6. If you’re having a bad day, she recommends playing tricks on yourself
“I try not to listen to what my mind is telling my body. I like to play tricks on myself and get out of bed, have some coffee and write about how I’m feeling. I remind myself that everything is temporary, even my human vessel. If it’s a truly bad day, sometimes you just have to feel that and accept that life isn’t always butterflies and flowers. I think we expect so much from our surroundings that we forget all we have is ourselves. Remember that someone loves you and that it’s okay to cry.”
7. She started modelling at 14 and has noticed the industry change since
“I feel like once I drop my music it would be a good time to hop back into that game, because it has definitely progressed more towards real art, pain and human experience. I’m hopeful to see the fashion industry continue to include people from ALL walks of life and keep acknowledging (and paying) the TRUE worth and power of pop culture and REAL people.”

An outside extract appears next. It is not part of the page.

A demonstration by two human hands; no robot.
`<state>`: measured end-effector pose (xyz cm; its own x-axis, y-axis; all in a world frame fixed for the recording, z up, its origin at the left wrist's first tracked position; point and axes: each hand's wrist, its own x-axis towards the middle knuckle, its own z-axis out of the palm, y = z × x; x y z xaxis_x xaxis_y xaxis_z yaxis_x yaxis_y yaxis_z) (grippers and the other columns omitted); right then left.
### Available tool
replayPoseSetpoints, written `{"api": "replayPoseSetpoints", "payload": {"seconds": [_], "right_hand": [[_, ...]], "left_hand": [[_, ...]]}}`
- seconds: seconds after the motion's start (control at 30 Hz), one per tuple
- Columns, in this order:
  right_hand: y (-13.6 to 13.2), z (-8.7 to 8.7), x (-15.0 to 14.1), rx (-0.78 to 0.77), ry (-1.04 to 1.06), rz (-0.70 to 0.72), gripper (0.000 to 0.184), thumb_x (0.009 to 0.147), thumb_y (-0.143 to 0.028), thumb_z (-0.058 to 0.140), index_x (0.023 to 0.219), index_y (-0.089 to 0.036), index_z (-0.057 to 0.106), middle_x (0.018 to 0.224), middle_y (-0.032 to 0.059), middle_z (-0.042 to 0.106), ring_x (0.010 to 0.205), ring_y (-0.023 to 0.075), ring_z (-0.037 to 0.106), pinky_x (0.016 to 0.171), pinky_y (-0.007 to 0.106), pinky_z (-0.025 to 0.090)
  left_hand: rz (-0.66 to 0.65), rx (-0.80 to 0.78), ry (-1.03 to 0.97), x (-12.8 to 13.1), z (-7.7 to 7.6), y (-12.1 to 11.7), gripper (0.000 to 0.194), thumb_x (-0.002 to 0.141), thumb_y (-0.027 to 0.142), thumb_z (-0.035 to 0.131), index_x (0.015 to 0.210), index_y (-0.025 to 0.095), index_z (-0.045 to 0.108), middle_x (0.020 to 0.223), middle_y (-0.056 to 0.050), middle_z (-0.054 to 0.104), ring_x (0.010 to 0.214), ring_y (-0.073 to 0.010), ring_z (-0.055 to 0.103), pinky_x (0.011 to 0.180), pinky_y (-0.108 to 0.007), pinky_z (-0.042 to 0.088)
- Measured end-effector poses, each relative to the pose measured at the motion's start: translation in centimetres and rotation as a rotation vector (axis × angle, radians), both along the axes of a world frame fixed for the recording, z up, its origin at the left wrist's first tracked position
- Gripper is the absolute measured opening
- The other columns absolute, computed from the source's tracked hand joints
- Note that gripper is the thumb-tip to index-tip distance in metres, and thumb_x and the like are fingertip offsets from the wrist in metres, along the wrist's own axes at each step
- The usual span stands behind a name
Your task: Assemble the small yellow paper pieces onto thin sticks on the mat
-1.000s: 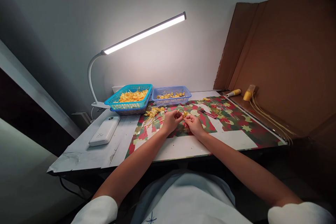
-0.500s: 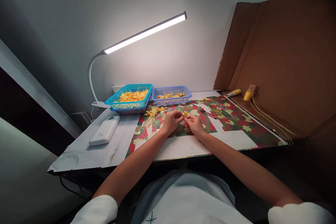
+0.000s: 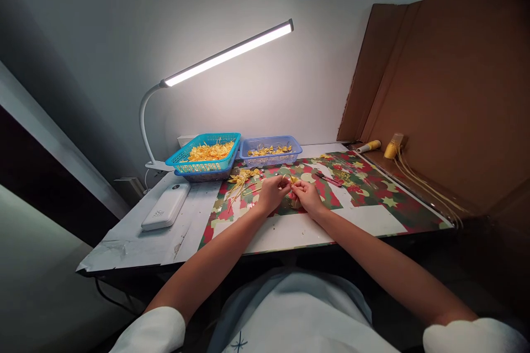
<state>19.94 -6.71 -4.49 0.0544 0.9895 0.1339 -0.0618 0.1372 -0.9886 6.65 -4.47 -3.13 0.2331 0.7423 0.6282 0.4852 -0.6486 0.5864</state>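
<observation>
Over the middle of the patterned table cover, my left hand (image 3: 273, 192) and my right hand (image 3: 307, 194) meet with fingertips pinched. Between them is a small yellow artificial flower (image 3: 293, 180), mostly covered by the fingers. A thin yellow strand curves above my left fingertips; both hands appear closed on this one piece. Left of my left hand lies a bunch of yellow flowers with long thin stems (image 3: 243, 177). A pair of red-handled tweezers or small scissors (image 3: 329, 179) rests beyond my right hand; its exact kind is unclear.
A turquoise basket (image 3: 174, 161) of yellow petals sits stacked at the back left, beside a lilac basket (image 3: 271, 160) with small yellow pieces. A white power bank (image 3: 166, 207) lies left. A lamp (image 3: 227, 54) arches above. Cardboard (image 3: 447, 88) and a yellow spool (image 3: 392, 146) stand right.
Both hands stay almost in place at the flower, with only slight shifts of the fingers. The rest of the table looks the same.
</observation>
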Motion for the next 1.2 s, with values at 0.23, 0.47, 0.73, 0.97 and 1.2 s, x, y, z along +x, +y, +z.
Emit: {"api": "replayPoseSetpoints", "payload": {"seconds": [0.23, 0.47, 0.73, 0.97, 1.2], "right_hand": [[-0.5, 0.5, 0.5, 0.081, -0.123, -0.022, 0.030, 0.064, -0.047, 0.064, 0.069, -0.017, 0.060, 0.062, 0.0025, 0.063, 0.056, 0.0138, 0.057, 0.055, 0.026, 0.045], [-0.2, 0.2, 0.6, 0.095, -0.272, 0.010, 0.027, 0.070, -0.044, 0.057, 0.062, -0.018, 0.057, 0.057, 0.0014, 0.061, 0.048, 0.0117, 0.050, 0.048, 0.025, 0.038], [0.6, -0.2, 0.7, 0.149, -0.279, -0.037, 0.030, 0.071, -0.048, 0.057, 0.062, -0.020, 0.056, 0.053, 0.0003, 0.058, 0.048, 0.0131, 0.051, 0.050, 0.026, 0.040], [0.1, 0.2, 0.5, 0.184, -0.282, -0.050, 0.028, 0.075, -0.045, 0.055, 0.064, -0.020, 0.059, 0.052, -0.0001, 0.057, 0.047, 0.0135, 0.048, 0.049, 0.027, 0.039], [0.3, 0.1, 0.8, 0.223, -0.353, -0.044, 0.026, 0.077, -0.040, 0.052, 0.063, -0.019, 0.059, 0.054, 0.0003, 0.056, 0.049, 0.0136, 0.049, 0.050, 0.026, 0.039]], "left_hand": [[0.047, -0.046, -0.077, -0.3, 0.4, 0.2, 0.011, 0.073, 0.020, 0.058, 0.064, 0.016, 0.061, 0.057, 0.002, 0.060, 0.052, -0.0089, 0.050, 0.056, -0.021, 0.039], [0.042, -0.047, -0.099, -0.1, 0.2, 0.2, 0.011, 0.073, 0.020, 0.057, 0.064, 0.016, 0.061, 0.057, 0.002, 0.060, 0.053, -0.0087, 0.051, 0.056, -0.020, 0.039], [0.005, -0.069, -0.065, 0.0, 0.3, -0.2, 0.008, 0.071, 0.019, 0.059, 0.066, 0.015, 0.064, 0.061, 0.000, 0.064, 0.055, -0.0101, 0.054, 0.059, -0.022, 0.042], [-0.096, -0.478, -0.351, 0.1, 0.5, 0.3, 0.024, 0.073, 0.035, 0.062, 0.073, 0.012, 0.069, 0.069, -0.006, 0.068, 0.063, -0.0147, 0.062, 0.059, -0.024, 0.046], [-0.171, -0.783, -0.483, -0.4, 0.3, 0.7, 0.029, 0.060, 0.039, 0.076, 0.071, 0.012, 0.071, 0.066, -0.005, 0.065, 0.057, -0.0088, 0.056, 0.055, -0.021, 0.043]]}}
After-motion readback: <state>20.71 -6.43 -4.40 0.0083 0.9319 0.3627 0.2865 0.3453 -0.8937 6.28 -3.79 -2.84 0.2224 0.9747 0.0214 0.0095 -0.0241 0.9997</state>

8. Mallory managed to navigate all social groups in school
“I had a lot of friends from different groups and honestly made some pretty iconic crossovers between the skater kids, theatre kids and sporty kids. My mom and her friends would call me The Mayor because I basically knew everyone and was friendly with them all, even older kids.”
9. In a previous life, she was a junior Olympic fencer
“I started taking fencing lessons when I was 12 or 13. I could fence for as long and hard as I wanted to push not only my body but my mind. Competitions gave me my first experiences traveling the country — I went to so many amazing hidden places in the US with my club mates. I loved the independence of the sport and it taught me that we are able to face any opponent if we put our mind to it. Mind over matter.”
10. Stay tuned: she’s working on starting up her own record label
“I’ve always wanted to have my own label, for my guardian angel Sonya. We always wanted to start a company so that we could have a tribe of like-minded people where they can be themselves and literally do whatever. That’s just one small part of the dream, and thanks to my family Zack Bia and James Canton at Field Trip, we’re kind of on the way there.”